The residential category “Humanitarian protection” entitled the student to pay home fees, and to an NHS bursary, and the student enrolled on the course on that basis. The provider checked the student’s immigration history and the student was assessed as being an international student for fee purposes. The student was also told that they did not meet the grounds for an NHS bursary. By this time the student had completed their first term. The provider withdrew the student due to non-payment of international level fees. 

The student complained to us that the provider would not allow them to complete the year and had withdrawn them for not paying the international fees. The student said the provider should have checked the fee status and given the correct information before allowing them to enrol and incur a debt.

We decided the complaint was Justified. We concluded that the provider had not shown that it was reasonable to rely principally on the student’s response to the residential code question. Humanitarian protection is a complex area of immigration law. The student had identified themselves as a refugee/asylum seeker in the application and the fee status of students from such a background is not clear cut.

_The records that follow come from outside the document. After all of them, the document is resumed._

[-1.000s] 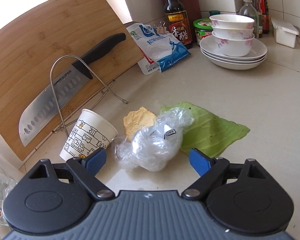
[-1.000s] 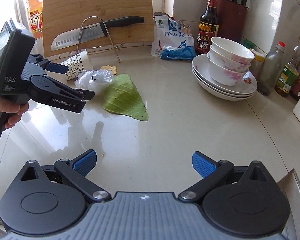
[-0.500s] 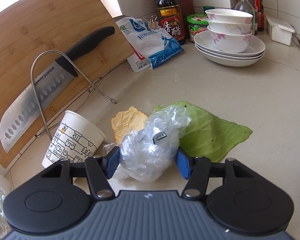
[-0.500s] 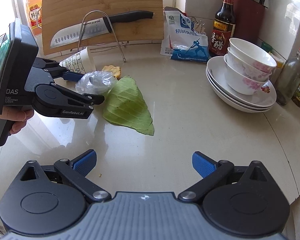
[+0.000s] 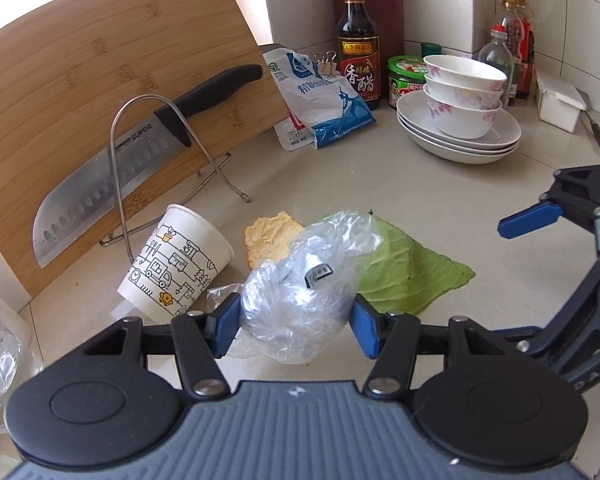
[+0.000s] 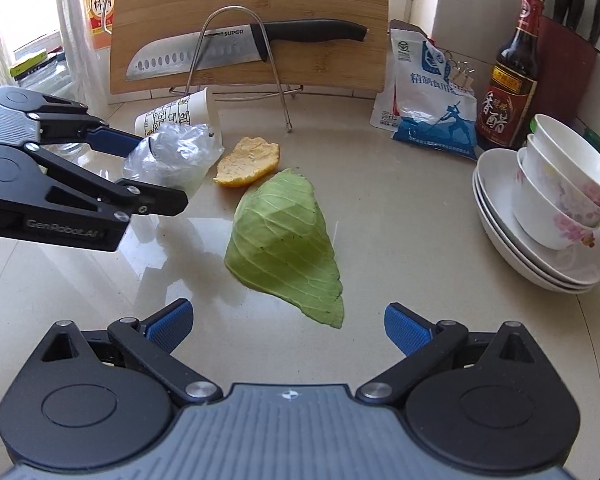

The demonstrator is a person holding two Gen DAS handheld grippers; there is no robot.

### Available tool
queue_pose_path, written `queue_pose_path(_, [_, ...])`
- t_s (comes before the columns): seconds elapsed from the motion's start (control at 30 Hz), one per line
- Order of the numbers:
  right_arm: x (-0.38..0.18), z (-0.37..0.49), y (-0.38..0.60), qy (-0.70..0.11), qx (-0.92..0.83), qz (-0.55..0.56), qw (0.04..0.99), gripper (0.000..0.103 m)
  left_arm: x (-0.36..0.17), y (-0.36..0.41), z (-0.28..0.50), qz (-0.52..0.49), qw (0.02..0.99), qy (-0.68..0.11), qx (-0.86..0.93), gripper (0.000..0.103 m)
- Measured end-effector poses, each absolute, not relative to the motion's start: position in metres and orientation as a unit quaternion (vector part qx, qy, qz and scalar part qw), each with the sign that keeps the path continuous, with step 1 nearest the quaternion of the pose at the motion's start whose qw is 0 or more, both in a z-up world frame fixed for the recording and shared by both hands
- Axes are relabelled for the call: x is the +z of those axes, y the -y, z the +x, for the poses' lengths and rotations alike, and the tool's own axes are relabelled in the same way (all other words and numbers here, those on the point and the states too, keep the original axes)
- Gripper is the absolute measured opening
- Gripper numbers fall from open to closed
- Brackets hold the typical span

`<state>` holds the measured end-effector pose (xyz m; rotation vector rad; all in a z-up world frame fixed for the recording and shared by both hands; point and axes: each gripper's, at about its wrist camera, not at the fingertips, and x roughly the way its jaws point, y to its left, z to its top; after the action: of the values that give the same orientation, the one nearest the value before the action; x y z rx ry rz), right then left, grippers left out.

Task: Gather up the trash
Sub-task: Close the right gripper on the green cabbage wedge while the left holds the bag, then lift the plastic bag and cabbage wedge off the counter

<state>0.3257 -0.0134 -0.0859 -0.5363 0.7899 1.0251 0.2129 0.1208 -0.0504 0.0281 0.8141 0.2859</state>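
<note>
Now left tool (image 5: 294, 326) clamped, plastic bag (image 5: 300, 284) lifted

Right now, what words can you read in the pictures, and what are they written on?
"SUPOR": on the knife blade.
"GenRobot.AI": on the left gripper, side of its arm.
"香醋": on the dark bottle.
"料酒": on the orange bottle.
"DAS": on the right gripper, seen from the left wrist.
Salt bag and green jar: print too small to read surely.
</note>
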Motion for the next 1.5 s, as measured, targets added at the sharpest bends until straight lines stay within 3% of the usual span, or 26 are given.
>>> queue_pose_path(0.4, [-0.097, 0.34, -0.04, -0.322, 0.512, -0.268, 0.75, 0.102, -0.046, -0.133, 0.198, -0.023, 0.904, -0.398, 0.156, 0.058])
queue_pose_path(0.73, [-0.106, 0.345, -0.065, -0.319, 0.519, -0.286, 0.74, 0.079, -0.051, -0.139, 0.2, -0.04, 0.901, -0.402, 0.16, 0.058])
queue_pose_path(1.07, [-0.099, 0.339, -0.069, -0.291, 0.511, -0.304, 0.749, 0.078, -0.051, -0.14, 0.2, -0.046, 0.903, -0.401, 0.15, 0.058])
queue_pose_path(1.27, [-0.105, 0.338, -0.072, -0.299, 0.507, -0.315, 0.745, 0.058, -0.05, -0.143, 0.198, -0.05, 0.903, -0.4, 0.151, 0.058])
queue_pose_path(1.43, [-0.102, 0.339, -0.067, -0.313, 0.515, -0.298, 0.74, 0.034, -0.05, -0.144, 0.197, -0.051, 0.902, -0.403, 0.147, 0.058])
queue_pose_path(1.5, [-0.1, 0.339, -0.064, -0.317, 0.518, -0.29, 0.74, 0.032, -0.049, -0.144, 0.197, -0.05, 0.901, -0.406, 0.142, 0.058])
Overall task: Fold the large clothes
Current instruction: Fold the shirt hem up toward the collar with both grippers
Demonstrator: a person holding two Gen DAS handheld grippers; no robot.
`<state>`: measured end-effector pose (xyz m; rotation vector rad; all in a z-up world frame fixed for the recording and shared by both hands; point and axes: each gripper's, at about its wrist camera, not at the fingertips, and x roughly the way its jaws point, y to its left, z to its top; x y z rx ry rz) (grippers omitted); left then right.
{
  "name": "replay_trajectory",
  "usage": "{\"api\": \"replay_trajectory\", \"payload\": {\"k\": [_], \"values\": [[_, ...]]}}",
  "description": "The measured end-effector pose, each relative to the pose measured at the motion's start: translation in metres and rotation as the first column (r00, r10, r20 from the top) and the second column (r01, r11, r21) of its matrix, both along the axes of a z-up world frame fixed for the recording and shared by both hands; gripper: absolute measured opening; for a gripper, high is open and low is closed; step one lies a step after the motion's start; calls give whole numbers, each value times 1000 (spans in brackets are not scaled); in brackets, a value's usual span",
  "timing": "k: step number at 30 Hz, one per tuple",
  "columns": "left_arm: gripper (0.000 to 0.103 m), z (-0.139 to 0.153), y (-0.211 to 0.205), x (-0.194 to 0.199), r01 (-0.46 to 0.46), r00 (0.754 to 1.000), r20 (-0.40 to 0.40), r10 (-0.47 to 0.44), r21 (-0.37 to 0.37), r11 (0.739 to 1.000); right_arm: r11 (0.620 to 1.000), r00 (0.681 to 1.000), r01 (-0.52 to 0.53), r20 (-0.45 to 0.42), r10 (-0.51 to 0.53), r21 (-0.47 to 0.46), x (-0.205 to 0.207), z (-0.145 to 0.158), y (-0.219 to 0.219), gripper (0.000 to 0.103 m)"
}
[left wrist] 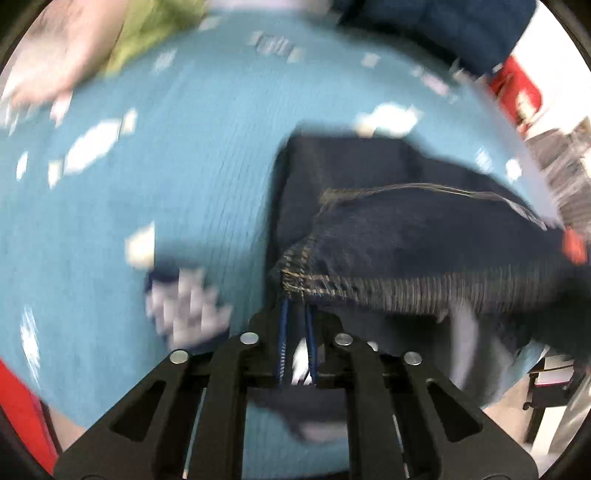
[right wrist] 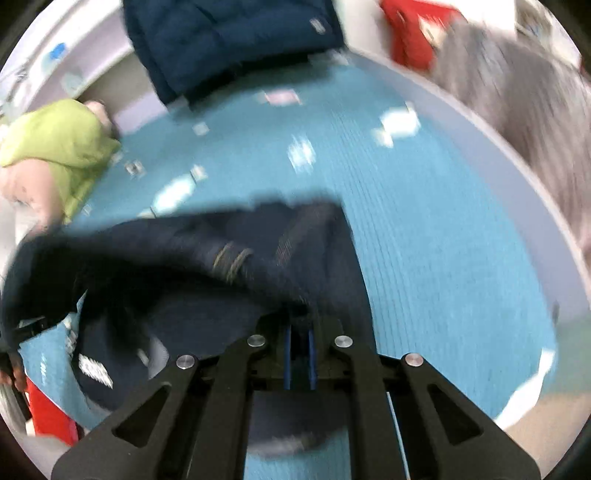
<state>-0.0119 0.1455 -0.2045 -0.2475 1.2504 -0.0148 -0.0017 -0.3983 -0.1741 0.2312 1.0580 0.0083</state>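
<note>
A pair of dark blue jeans (left wrist: 406, 236) is held up over the blue patterned tablecloth (left wrist: 166, 184). My left gripper (left wrist: 295, 306) is shut on a stitched hem or waistband edge of the jeans, which stretch away to the right. In the right wrist view my right gripper (right wrist: 299, 317) is shut on another edge of the same jeans (right wrist: 184, 266), which hang and bunch to the left above the tablecloth (right wrist: 424, 240). Both views are blurred by motion.
A dark navy garment (right wrist: 229, 40) lies at the far side of the table. A person in a green top (right wrist: 55, 144) is at the left. A grey garment (right wrist: 517, 110) and a red object (right wrist: 410, 33) are at the right. A chair base (left wrist: 546, 391) stands on the floor.
</note>
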Motion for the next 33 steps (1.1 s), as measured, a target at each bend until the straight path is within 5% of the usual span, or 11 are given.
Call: {"api": "replay_trajectory", "payload": {"k": [3,7,10,11,13,14,16,23,27,31,33], "values": [[3,-38,9,-23,-65,991,-121,63,-17,998,999,995,21,-94,-18,41,-19,-30,-2,8],[6,-24,15,-32,-81,994,-83,74,-89,993,998,992,8,-128,0,67,-26,-19,3,34],[34,-12,15,-27,-80,995,-72,75,-78,994,996,993,42,-111,-34,78,-30,-2,-2,70],[37,-10,16,-26,-86,995,-62,82,-74,993,994,992,49,-122,-37,99,-30,1,-4,75],[65,-8,17,-23,-97,994,-55,91,-115,989,986,992,55,-121,-36,154,-34,4,-9,76],[66,-8,17,-21,-109,993,-54,102,-147,983,987,991,64,-126,-45,146,-34,4,-11,76],[67,-11,13,-18,-110,993,-62,101,-176,978,994,984,60,-174,-43,96,-37,-7,-11,75],[67,-26,-4,-2,-108,988,-122,91,-136,985,976,961,46,-277,15,214,-31,-55,29,34],[67,-30,-8,1,-96,988,-133,79,-123,988,984,980,5,-198,31,176,-22,-45,60,33],[59,-54,-14,12,-118,984,-147,96,-147,982,958,967,171,-224,-118,230,0,-60,39,31],[51,-57,-17,12,-110,984,-150,92,-113,987,974,946,165,-306,-110,159,8,-71,35,10]]}}
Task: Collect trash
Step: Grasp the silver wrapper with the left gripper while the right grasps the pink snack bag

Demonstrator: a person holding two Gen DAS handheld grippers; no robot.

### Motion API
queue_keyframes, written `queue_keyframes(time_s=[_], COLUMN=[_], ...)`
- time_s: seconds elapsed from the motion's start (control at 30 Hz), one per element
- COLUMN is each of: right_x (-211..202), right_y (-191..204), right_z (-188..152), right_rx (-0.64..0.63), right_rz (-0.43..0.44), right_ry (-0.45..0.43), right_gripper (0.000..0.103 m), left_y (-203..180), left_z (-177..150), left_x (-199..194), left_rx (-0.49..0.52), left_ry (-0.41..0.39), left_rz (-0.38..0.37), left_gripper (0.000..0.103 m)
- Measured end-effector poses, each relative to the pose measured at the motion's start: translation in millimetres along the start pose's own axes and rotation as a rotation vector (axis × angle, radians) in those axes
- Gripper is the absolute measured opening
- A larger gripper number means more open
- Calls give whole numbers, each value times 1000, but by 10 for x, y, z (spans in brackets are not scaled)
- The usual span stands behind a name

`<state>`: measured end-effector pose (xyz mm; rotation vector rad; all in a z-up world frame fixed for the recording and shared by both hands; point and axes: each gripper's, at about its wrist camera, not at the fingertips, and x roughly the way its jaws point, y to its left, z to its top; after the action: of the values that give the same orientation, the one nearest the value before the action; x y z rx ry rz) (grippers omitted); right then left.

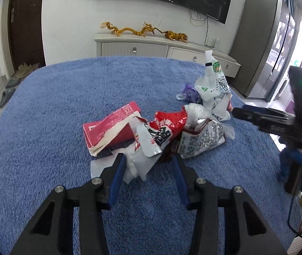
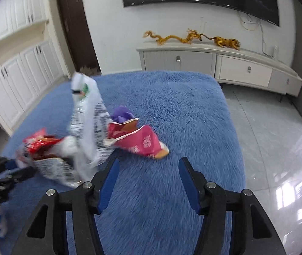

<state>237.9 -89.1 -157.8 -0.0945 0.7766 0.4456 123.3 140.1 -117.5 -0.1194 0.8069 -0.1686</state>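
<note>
Two views, left wrist first:
Landmark: a blue shaggy rug (image 1: 66, 106) is carrying all the trash.
Left gripper (image 1: 148, 159): its jaws are standing apart, straddling the near edge of the pile on the rug, with white crumpled paper (image 1: 136, 167) lying between the fingers but nothing being pinched.
Trash on the rug: a pink carton (image 1: 110, 127) is lying flattened at the left of the pile; a red snack wrapper (image 1: 165, 125) is leaning against it; a silver printed packet (image 1: 202, 142) is lying to the right; a white plastic bag (image 1: 212, 80) is standing tall at the far right of the pile, with a purple scrap (image 1: 190, 92) beside it.
Right gripper seen from here: it is hovering at the rug's right edge, its state not readable from this view.

Right wrist view:
Right gripper (image 2: 148, 165): its fingers are spread wide and gripping nothing, hanging above bare rug (image 2: 172, 106).
Trash: the white plastic bag (image 2: 89, 110) is rising left of the fingers; the pink carton (image 2: 144, 142) is lying just ahead of them; the purple scrap (image 2: 122, 113) is sitting behind it; the red snack wrapper (image 2: 38, 142) is blurring at the left.
Background: a white cabinet (image 2: 214, 63) is standing beyond the rug's far edge.
</note>
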Motion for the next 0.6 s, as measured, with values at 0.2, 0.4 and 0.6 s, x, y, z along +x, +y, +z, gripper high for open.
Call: queue_keyframes(time_s=[0.2,0.4,0.6], right_x=[241,355,323], right_y=[185,258,240], right_z=[84,123,102], right_rx=[-174,-281,-279], right_rz=[-45,-90,-57], right_ry=[33,24,16], right_gripper=[56,56,34], left_y=[12,31,76], left_z=[-14,-12,-30], left_x=[5,-20,-65], left_rx=[-8,-17,-26], left_ry=[5,3,2], left_rz=[-23,-34,-49], left_gripper=[43,42,14])
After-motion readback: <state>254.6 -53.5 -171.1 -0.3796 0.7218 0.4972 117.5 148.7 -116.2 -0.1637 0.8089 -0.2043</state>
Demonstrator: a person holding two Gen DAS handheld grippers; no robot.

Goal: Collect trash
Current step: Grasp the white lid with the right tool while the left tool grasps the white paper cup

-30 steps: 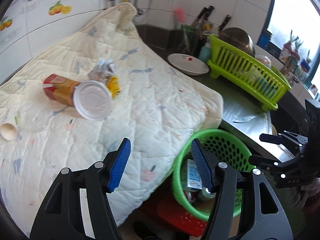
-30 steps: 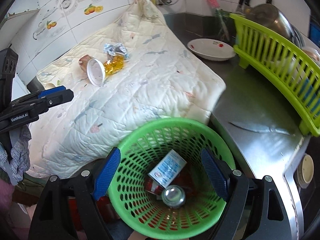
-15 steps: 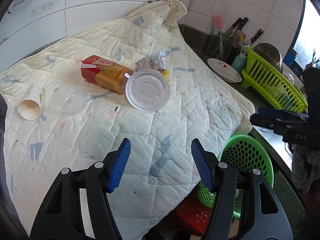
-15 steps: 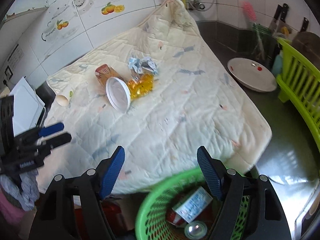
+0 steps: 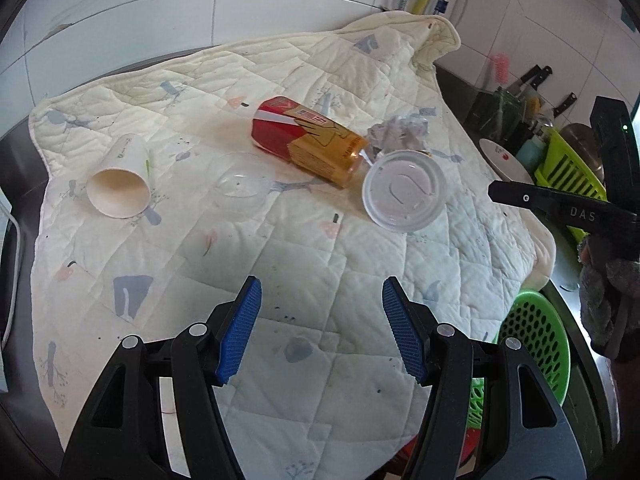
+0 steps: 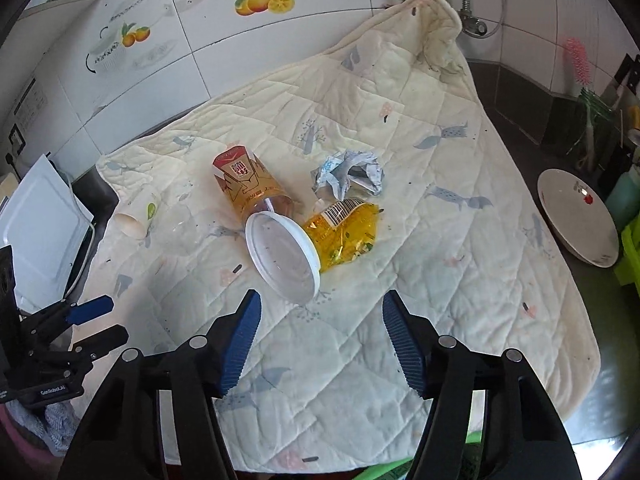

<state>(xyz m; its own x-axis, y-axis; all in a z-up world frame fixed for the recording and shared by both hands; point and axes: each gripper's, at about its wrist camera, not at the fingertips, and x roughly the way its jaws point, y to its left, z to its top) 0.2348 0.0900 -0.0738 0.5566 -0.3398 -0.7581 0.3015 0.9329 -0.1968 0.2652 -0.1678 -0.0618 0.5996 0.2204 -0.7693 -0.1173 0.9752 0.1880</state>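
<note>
- Left gripper point(image 5: 322, 328): jaws held apart, nothing between them, above the quilted mat point(image 5: 280, 264).
- Right gripper point(image 6: 322, 338): jaws closing, still empty.
- Trash on the mat: drink carton point(image 6: 250, 186) touching round plastic lid point(image 6: 282, 258); yellow wrapper point(image 6: 344, 232) beside it; crumpled foil point(image 6: 348, 174); paper cup point(image 5: 120, 182) apart.
- Green basket point(image 5: 536, 340): at the mat's edge.

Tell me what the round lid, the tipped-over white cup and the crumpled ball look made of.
Round lid: thin translucent plastic, glossy, with a moulded rim and a pressed tab.
White cup: apparently paper, matte, with a rolled lip and a dull cream inside.
Crumpled ball: probably foil-lined wrapper or printed paper; sharp creases, silvery-grey facets.
</note>
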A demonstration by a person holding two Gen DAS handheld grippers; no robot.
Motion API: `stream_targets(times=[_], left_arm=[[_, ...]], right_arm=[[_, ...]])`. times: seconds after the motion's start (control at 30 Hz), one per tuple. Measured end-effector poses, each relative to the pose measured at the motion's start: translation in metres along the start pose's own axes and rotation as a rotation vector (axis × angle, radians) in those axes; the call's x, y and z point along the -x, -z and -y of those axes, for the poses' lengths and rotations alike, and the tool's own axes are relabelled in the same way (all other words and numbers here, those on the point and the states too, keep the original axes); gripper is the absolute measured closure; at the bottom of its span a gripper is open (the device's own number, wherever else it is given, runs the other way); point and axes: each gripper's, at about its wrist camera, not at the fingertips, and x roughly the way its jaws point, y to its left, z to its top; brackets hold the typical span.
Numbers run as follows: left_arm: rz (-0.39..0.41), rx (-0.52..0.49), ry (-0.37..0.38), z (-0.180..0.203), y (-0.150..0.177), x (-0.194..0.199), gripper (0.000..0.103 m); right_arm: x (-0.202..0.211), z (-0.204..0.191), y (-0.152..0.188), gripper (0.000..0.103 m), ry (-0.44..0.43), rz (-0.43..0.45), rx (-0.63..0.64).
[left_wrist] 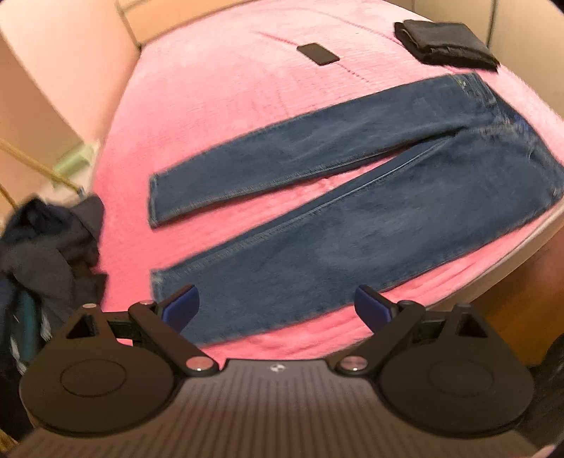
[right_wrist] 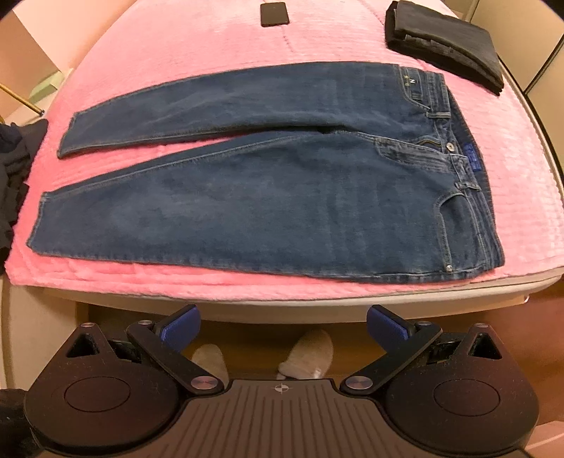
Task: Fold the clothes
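Observation:
A pair of blue jeans (right_wrist: 282, 197) lies flat on a pink blanket (right_wrist: 197, 53), waistband to the right, both legs stretching left and slightly apart. In the left wrist view the jeans (left_wrist: 317, 218) run diagonally, and my left gripper (left_wrist: 276, 310) hovers open over the near leg close to its hem. My right gripper (right_wrist: 282, 327) is open too, held off the bed's near edge, below the middle of the near leg. Neither gripper holds anything.
A folded black garment (right_wrist: 444, 45) sits at the far right of the blanket and a dark phone (right_wrist: 274, 13) at the far middle. A heap of dark clothes (left_wrist: 46, 253) lies at the left end. Socked feet (right_wrist: 310, 352) stand on the wooden floor below.

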Motion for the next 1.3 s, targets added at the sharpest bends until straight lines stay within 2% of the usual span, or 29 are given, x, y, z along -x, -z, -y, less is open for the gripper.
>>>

The provider should have realised that it needed to assess the student’s fee status before allowing the student to start the course.

Also, the provider could not show that it had followed its own procedures at enrolment, which should have included a mandatory check on the student’s passport as a non-EU student.

We recommended that the provider write off the tuition fee debt and offer the student an additional sum in compensation for the distress and inconvenience as well as a loss of earnings. We also recommended that the provider should review its fee assessment procedures.